▶ **Work order**
There is material below. Print exactly the lines starting at the line with "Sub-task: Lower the" and ending at the line with "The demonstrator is", ends included, and no others.

▶ **Records to process**

_ _ _ _

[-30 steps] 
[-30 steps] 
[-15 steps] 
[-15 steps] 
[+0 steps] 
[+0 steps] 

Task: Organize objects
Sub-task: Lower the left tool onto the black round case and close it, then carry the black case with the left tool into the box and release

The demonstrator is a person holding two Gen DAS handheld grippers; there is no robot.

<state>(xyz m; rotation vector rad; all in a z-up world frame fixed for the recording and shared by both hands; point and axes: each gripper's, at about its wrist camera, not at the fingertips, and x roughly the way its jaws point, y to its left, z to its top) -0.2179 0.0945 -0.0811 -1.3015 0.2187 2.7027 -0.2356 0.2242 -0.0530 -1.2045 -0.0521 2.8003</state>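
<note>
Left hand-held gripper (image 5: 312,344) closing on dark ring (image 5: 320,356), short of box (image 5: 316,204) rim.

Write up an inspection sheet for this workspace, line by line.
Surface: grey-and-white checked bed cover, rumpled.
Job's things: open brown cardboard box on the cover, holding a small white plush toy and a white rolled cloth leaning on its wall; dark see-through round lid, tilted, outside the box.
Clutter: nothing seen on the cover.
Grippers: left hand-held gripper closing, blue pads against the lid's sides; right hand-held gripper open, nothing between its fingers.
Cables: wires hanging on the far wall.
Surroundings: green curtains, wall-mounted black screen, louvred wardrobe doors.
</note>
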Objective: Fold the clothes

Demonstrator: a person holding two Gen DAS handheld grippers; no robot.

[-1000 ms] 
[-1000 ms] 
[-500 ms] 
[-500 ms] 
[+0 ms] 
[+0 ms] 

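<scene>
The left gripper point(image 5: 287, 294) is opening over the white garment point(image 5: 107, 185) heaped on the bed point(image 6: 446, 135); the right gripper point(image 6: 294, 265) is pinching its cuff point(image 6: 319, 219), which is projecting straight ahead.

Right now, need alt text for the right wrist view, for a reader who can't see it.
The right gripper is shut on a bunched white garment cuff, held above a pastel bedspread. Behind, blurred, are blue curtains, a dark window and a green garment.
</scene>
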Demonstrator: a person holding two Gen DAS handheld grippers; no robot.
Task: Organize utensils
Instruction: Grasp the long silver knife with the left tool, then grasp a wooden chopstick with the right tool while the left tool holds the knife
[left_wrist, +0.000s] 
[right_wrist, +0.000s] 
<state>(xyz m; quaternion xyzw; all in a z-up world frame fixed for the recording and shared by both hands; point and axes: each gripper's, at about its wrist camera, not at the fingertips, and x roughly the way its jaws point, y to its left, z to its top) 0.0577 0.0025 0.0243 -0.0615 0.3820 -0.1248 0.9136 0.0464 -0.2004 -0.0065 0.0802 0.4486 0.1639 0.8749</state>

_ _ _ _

▶ **Written reply**
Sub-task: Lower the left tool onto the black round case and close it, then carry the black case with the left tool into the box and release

The demonstrator is a person holding two Gen DAS handheld grippers; there is no robot.

The response is finished, and the exercise is complete.